Directions
Scan the entries below and give the number of lines containing "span", with no accompanying words.

[Data records]

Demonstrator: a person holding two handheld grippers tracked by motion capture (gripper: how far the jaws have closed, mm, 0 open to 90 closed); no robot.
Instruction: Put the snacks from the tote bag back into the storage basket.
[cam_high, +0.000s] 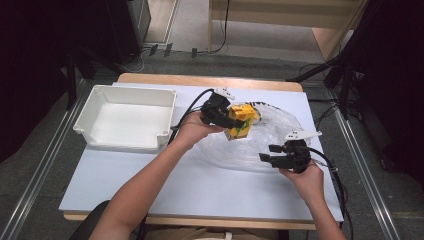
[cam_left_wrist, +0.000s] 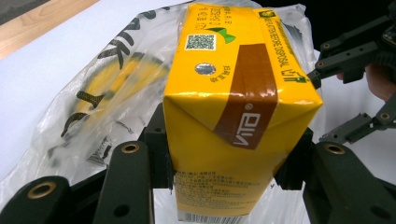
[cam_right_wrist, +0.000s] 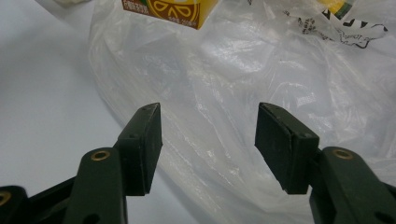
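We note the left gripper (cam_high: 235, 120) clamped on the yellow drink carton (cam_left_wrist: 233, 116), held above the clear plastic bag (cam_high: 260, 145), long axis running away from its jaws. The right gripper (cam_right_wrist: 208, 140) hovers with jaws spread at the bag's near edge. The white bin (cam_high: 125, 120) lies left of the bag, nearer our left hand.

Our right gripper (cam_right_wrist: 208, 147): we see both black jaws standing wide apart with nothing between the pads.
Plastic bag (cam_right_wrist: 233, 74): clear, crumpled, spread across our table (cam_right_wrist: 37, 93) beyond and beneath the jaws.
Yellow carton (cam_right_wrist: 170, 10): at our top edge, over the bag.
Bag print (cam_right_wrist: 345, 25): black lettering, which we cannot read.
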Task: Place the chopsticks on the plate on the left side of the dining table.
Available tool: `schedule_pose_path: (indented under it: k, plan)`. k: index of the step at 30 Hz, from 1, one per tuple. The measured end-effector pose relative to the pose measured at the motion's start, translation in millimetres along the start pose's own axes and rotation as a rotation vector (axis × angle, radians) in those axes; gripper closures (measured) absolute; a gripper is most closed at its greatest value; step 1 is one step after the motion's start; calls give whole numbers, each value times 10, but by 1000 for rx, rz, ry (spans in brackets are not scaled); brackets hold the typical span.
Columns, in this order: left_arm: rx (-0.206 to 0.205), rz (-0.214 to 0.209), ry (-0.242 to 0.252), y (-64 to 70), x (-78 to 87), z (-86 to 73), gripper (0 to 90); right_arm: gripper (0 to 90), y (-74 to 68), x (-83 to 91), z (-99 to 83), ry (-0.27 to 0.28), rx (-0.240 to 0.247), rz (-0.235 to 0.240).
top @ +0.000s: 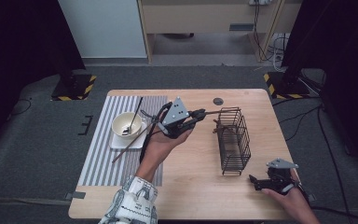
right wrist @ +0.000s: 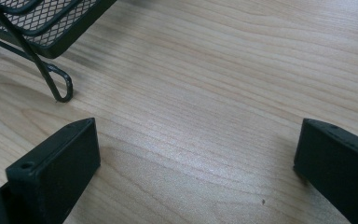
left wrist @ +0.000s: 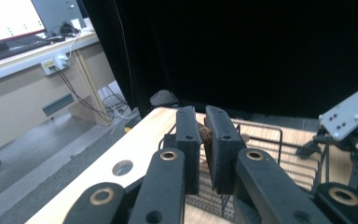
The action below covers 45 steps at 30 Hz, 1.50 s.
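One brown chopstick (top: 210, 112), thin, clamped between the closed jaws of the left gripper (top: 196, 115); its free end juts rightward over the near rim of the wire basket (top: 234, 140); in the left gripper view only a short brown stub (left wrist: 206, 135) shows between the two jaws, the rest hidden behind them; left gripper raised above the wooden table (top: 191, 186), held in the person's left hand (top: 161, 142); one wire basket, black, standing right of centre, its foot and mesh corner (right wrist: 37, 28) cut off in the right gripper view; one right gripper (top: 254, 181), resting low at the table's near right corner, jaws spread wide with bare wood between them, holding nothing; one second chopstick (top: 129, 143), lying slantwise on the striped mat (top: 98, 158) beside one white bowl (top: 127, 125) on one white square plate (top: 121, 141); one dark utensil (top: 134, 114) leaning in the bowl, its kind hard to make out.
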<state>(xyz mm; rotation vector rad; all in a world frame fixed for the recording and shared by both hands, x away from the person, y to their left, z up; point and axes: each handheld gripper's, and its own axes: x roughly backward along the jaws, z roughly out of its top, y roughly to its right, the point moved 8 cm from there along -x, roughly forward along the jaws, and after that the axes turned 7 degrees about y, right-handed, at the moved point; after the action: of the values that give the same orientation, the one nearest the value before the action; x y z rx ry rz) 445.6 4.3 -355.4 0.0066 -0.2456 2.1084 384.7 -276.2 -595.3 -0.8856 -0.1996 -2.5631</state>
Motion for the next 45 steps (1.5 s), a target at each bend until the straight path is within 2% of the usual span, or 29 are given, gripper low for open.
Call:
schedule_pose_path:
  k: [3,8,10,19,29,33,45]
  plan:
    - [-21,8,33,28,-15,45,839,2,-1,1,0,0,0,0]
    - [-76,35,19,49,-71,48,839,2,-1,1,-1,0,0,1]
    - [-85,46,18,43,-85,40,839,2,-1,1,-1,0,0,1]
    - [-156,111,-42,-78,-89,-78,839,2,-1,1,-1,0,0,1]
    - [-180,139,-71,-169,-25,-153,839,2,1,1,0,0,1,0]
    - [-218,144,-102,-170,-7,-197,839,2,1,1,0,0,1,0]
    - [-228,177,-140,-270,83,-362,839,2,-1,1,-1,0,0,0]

Task response
2